Soumaïla Cissé a une maison à Dakar comme Cellou Dalein Diallo de la Guinée passe beaucoup de temps à Dakar. Compte tenu de son ancienne fonction de président de la Commission de l'Uemoa qui est presque d'un même statut que les chefs d'Etat, il est tout à fait normal qu'il entretienne des relations avec les chefs d'Etat...
L'essentiel pour nous, c'est qu'il n y a pas de problèmes. La visite que vous voulez aura lieu (Rires...). On ne peut pas dire qu'ATT ne peut pas être le problème. Il est venu au Sénégal dans des conditions régulières. Il était à ma résidence alors que j'étais ambassadeur au Mali. Il a exprimé le souhait de venir au Sénégal, trois jours avant la défaite de Wade. Macky Sall est devenu Président, il a assuré la continuité de l'Etat. On a eu l'accord formel de toutes les autorités de l'époque...

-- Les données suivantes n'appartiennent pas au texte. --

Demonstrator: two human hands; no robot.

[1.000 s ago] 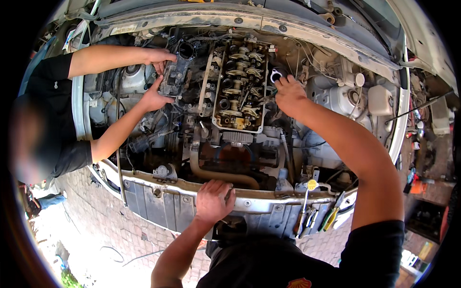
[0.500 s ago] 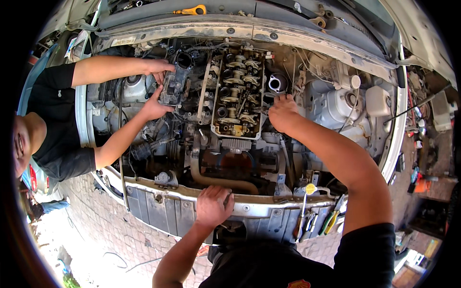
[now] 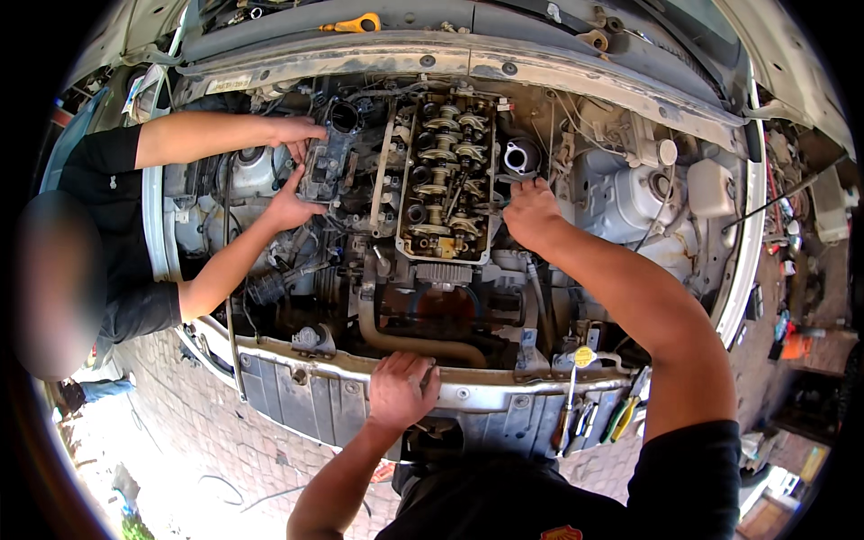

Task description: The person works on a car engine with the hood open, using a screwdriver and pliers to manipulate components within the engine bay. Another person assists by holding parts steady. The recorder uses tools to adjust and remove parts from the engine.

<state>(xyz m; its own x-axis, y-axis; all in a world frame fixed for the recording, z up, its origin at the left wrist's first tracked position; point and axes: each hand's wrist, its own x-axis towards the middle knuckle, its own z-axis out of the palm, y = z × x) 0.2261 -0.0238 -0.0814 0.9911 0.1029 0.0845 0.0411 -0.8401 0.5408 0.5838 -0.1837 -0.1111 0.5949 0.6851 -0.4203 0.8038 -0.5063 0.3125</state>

Transhumance et idéologie politiques
L'essentiel, c'est d'avoir une liste consensuelle. On travaille avec Benno Bokk Yaakaar. C'est d'ailleurs cela la position de l'APR. On nous reproche aussi de ne pas seulement travailler avec ceux qui étaient là en 2012 mais ce n'est pas une bonne lecture. S'il y a des gens qui veulent travailler avec le Président, il faut élargir les bases du parti. Il faut ouvrir le parti et accueillir les gens qui veulent travailler et aider le pays. (...) La politique, c'est de l'addition. L'objectif d'un parti au pouvoir, c'est de se massifier.
Nous ne pouvons pas croiser les bras et laisser le Pds se reconstituer avec des alliés comme Bokk Gis Gis, Rewmi et autres. La vérité, c'est qu'au Sénégal, nous avons des majorités transférables d'un pouvoir à un autre. Les partis ont la même base sociale et humaine. On ne peut objectivement pas faire la différence entre la base sociale du Ps, la base sociale du Pds et celle de l'APR.
Ce sont les mêmes sénégalais qui sont là. Et puis il faut relativiser l'impact de l'idéologie sur les partis et la société en général. Qui connaît le libéralisme du PDS ? Que signifie le socialisme du PS ? Qui peut te dire l'idéologie de l'APR ? En politique, il faut rester sur terre.